Les associations à l'origine du vaste boycott publicitaire contre Facebook sont sorties d'une réunion avec ses patrons encore plus déterminées à galvaniser les centaines de marques qui demandent au réseau social de mieux lutter contre les contenus haineux et nocifs.

«Je suis très déçue que Facebook continue de refuser de se montrer responsable vis-à-vis de ses utilisateurs, de ses annonceurs et de la société en général», a assené Jessica Gonzalez, co-présidente de l'association Free Press, après l'entretien en visioconférence avec Mark Zuckerberg, le fondateur et PDG, et sa numéro deux Sheryl Sandberg. Avant la rencontre, Sheryl Sandberg s'était dite consciente de l'importance de ce qui est en train de se jouer. 

Lire aussi: L’insolence de Mark Zuckerberg est justifiée

«J'espérais voir de l'humilité et une réflexion profonde sur l'influence disproportionnée de Facebook sur l'opinion publique, les croyances et les comportements, ainsi que sur les nombreux torts qu'il a causés dans la vraie vie. Au lieu de quoi nous avons eu droit à plus de dialogue et pas d'action», a continué Jessica Gonzalez dans un communiqué.

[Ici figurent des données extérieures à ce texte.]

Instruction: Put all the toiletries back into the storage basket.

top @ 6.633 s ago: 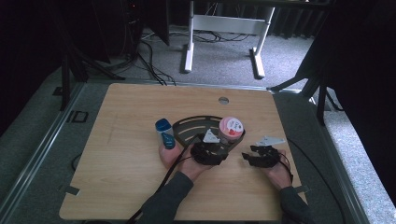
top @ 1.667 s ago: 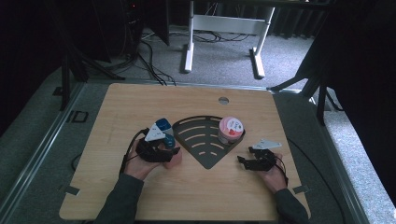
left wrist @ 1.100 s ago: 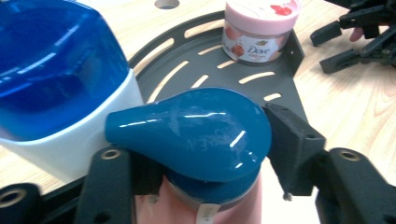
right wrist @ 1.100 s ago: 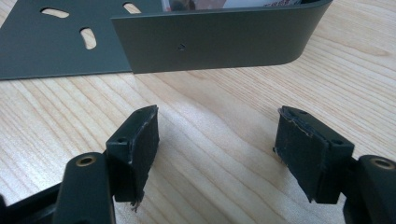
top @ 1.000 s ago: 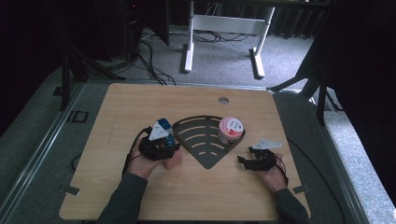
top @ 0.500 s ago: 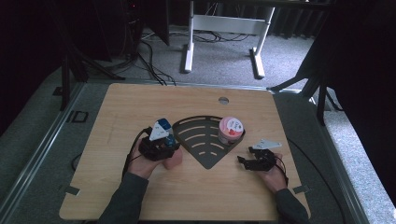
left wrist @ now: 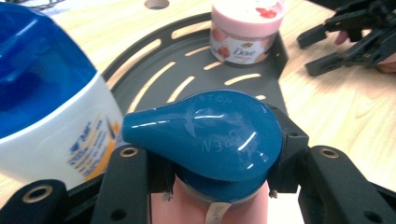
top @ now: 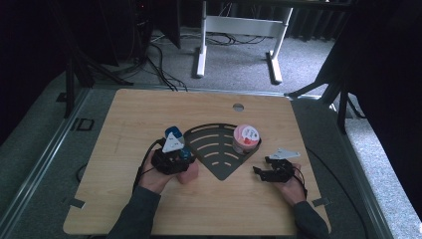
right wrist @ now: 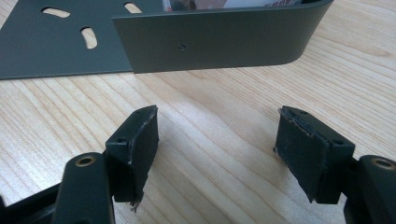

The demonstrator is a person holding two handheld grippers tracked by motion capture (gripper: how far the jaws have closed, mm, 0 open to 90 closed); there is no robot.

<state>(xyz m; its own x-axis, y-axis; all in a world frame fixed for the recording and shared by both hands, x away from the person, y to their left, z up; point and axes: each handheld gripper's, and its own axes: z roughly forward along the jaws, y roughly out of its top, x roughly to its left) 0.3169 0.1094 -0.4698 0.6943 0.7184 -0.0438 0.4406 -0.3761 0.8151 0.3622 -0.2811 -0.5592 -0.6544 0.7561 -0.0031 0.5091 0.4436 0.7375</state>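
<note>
My left gripper (top: pixel 174 160) is left of the dark fan-shaped rack (top: pixel 219 149). It is shut on a pink bottle (top: pixel 189 172) at its teal flip cap (left wrist: pixel 210 130). Its jaws have just been closing, and the pads (left wrist: pixel 285 154) now press on both sides of the cap's base. A blue-and-white bottle (top: pixel 173 135) (left wrist: pixel 42 107) stands just beyond the cap, close to it. A pink Dove jar (top: pixel 245 138) (left wrist: pixel 245 30) sits in the rack's right corner. My right gripper (top: pixel 268 172) (right wrist: pixel 219 144) rests open on the wood, right of the rack, with nothing between its jaws.
The rack's upright wall (right wrist: pixel 219 42) stands just ahead of the right jaws. The wooden table (top: pixel 124 119) has a round hole (top: pixel 238 106) near its far edge. Grey carpet, cables and a white desk frame (top: pixel 201 47) lie beyond it.
Over the older frames my left gripper moved from the rack's middle to its left side, beside the blue-and-white bottle. In the last second neither hand has visibly moved.
</note>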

Un poste de référent sur les droits civiques réclamé chez Facebook

Les organisateurs ont promis que le boycott, déjà suivi par près de 1000 entreprises - dont Adidas, Levi's, Coca-Cola, Starbucks... - allait continuer tant que Facebook ne prendrait «aucun engagement à agir» contre les contenus qui promeuvent le racisme, la discrimination et la haine.

Le mouvement #StopHateForProfit a été lancé il y a quelques semaines par des organisations de défense des droits civiques des Afro-Américains et contre l'antisémitisme, sur fond de manifestations contre le racisme et les violences policières dans tout le pays. Elles réclament notamment un poste de référent sur les droits civiques chez Facebook, des audits, des remboursements aux annonceurs dont les pubs ont côtoyé des contenus qui ont ensuite été retirés, la création d'équipes d'experts du harcèlement en ligne ou encore le retrait de tous les groupes publics ou privés qui traitent de suprématie blanche, d'antisémitisme, de théories du complot violentes, de négationnisme, de désinformation sur les vaccins et de climato-sceptisme.

Lire encore: Les plateformes forcées de sévir face à la haine et au racisme en ligne

Facebook a, de son côté, mis en avant tous les efforts entrepris depuis plus de deux ans en termes de modération des contenus problématiques et de lutte contre la désinformation.

Pas de retour sur les recommandations des associations

Les associations «veulent que Facebook soit débarrassé des contenus haineux et nous aussi», a déclaré un porte-parole du géant californien après la réunion. «Nous avons investi des milliards en personnel et technologie pour y arriver. Nous avons créé de nouveaux règlements pour interdire les interférences avec les scrutins ou le recensement et nous avons lancé la plus importante campagne d'information sur les élections de l'histoire américaine.»

Les quatre associations espéraient un retour sur leurs recommandations, présentées à Facebook «il y a 3 semaines». Mais «nous n'avons rien eu du tout», a déploré Jonathan Greenblatt, le patron de la Anti-Defamation League. «Ils ont parlé de "nuance" (...), ils nous ont dit qu'ils étaient "en chemin", qu'ils s'amélioraient, qu'ils y étaient presque», a-t-il raconté lors d'une conférence de presse.

Lire également: Facebook bannit les «Boogaloo», une mouvance d'extrême droite

Les organisations veulent remettre en cause le modèle économique de Facebook, fondé sur le ciblage publicitaire à très grande échelle. «Leur coeur de métier c'est de garder nos pupilles vissées à leur plateforme», s'est indignée Jessica Gonzales. Elles reprochent au réseau de n'agir que sous pression externe, et souvent quand c'est trop tard.